I have a huge csv file. Its size is around 9 gb. I have 16 gb of ram. I followed the advises from the page and implemented them below.
If you get the error that R cannot allocate a vector of length x, close out of R and add the following line to the ``Target'' field:
--max-vsize=500M
Still I am getting the error and warnings below.

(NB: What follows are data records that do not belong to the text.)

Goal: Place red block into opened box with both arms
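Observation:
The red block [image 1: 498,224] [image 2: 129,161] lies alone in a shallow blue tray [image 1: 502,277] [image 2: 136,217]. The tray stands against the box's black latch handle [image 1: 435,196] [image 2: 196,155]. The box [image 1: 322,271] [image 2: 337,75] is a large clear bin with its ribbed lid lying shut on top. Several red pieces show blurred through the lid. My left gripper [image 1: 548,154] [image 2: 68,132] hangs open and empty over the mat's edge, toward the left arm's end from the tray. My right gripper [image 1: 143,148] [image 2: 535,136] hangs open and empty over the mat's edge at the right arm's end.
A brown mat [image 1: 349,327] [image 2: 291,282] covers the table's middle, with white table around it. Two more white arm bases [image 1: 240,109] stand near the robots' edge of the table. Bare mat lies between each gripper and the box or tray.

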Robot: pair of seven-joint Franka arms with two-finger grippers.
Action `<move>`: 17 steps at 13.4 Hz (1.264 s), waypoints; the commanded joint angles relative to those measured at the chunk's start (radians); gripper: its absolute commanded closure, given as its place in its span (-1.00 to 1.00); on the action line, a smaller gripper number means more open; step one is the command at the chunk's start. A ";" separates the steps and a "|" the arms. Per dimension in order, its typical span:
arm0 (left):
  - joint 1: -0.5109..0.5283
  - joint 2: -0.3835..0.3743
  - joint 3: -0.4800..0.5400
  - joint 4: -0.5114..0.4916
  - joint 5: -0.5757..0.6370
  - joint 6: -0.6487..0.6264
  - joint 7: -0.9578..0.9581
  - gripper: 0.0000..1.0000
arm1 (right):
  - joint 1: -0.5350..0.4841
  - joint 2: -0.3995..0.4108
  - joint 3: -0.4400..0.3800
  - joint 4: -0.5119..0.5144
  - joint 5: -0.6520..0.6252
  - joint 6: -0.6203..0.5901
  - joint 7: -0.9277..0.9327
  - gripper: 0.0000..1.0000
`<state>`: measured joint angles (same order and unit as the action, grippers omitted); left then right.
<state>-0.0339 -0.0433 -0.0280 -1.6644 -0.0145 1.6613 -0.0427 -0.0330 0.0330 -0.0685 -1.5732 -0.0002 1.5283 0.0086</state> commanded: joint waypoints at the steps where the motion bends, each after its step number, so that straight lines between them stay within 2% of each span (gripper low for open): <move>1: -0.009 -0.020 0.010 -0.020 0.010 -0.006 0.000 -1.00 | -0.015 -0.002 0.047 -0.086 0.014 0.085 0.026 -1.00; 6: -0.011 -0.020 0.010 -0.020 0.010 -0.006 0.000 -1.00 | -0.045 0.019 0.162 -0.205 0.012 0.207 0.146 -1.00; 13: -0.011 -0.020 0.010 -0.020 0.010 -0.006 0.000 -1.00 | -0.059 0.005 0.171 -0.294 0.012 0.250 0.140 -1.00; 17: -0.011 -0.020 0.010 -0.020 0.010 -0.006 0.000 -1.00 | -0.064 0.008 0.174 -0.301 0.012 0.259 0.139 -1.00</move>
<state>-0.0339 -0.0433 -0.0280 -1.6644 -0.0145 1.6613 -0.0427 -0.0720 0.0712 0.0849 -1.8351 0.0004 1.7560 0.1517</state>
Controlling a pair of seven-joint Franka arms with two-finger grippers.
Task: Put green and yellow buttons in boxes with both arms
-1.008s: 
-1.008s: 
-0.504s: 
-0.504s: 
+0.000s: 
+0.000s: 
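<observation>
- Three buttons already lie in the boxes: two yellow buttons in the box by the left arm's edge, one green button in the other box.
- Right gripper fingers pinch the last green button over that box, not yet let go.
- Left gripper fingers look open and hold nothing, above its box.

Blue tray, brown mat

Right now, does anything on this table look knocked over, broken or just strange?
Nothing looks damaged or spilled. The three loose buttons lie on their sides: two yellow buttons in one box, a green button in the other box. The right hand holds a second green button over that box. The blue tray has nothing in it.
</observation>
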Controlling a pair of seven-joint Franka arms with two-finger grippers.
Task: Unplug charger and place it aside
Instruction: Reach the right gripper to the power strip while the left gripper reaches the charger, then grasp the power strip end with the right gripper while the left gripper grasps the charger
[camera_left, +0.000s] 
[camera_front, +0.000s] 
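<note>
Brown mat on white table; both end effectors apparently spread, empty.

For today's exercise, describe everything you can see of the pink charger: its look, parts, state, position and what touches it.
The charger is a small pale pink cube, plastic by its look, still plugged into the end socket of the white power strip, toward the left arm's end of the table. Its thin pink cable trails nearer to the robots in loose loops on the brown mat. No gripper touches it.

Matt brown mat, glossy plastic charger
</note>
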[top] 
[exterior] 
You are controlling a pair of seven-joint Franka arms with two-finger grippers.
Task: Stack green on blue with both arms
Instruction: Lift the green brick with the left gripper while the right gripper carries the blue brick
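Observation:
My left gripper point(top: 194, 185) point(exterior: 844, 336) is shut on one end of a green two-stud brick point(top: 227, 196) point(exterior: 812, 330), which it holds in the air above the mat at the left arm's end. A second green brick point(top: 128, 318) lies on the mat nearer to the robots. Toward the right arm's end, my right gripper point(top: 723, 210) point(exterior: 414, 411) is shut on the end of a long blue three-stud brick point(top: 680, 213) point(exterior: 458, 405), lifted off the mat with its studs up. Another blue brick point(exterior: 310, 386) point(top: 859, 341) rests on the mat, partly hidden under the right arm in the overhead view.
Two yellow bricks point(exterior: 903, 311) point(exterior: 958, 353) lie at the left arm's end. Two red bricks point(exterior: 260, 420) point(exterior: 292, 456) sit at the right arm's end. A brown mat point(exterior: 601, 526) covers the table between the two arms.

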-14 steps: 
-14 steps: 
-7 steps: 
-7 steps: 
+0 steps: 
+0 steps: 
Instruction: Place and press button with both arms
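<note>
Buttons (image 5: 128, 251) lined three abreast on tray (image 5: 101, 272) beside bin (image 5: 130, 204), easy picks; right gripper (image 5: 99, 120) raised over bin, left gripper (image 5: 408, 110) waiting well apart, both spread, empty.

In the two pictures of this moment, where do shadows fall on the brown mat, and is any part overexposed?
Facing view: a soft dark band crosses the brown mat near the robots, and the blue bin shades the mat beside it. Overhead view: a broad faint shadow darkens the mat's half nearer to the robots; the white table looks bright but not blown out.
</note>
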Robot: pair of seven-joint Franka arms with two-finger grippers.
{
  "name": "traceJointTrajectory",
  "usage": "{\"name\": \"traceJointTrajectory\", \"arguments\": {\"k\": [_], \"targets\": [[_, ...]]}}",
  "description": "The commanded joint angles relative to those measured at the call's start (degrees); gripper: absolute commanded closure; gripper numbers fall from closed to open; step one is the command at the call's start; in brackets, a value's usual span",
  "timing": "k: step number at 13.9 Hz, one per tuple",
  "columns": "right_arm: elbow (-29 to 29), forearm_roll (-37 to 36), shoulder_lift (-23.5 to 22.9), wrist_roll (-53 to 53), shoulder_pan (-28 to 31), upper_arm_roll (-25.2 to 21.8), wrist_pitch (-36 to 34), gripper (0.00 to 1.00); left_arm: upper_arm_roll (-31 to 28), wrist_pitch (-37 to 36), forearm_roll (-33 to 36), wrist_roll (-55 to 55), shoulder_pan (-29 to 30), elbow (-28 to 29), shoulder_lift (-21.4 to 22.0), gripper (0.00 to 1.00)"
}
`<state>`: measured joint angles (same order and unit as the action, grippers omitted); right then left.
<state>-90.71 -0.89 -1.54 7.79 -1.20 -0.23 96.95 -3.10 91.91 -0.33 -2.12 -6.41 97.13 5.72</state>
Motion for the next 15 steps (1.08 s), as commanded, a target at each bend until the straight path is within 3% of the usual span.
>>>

How should I read the file of 9 gb into my R? I have R 64 bit 3.3.1 and I am running below command in the rstudio 0.99.903. I have windows server 2012 r2 standard, 64 bit os.
> memory.limit()
[1] 16383
> answer=read.csv("C:/Users/a-vs/results_20160291.csv")
Error: cannot allocate vector of size 500.0 Mb
In addition: There were 12 warnings (use warnings() to see them)
> warnings()
Warning messages:
1: In scan(file = file, what = what, sep = sep, quote = quote, ... :
Reached total allocation of 16383Mb: see help(memory.size)
2: In scan(file = file, what = what, sep = sep, quote = quote, ... :
Reached total allocation of 16383Mb: see help(memory.size)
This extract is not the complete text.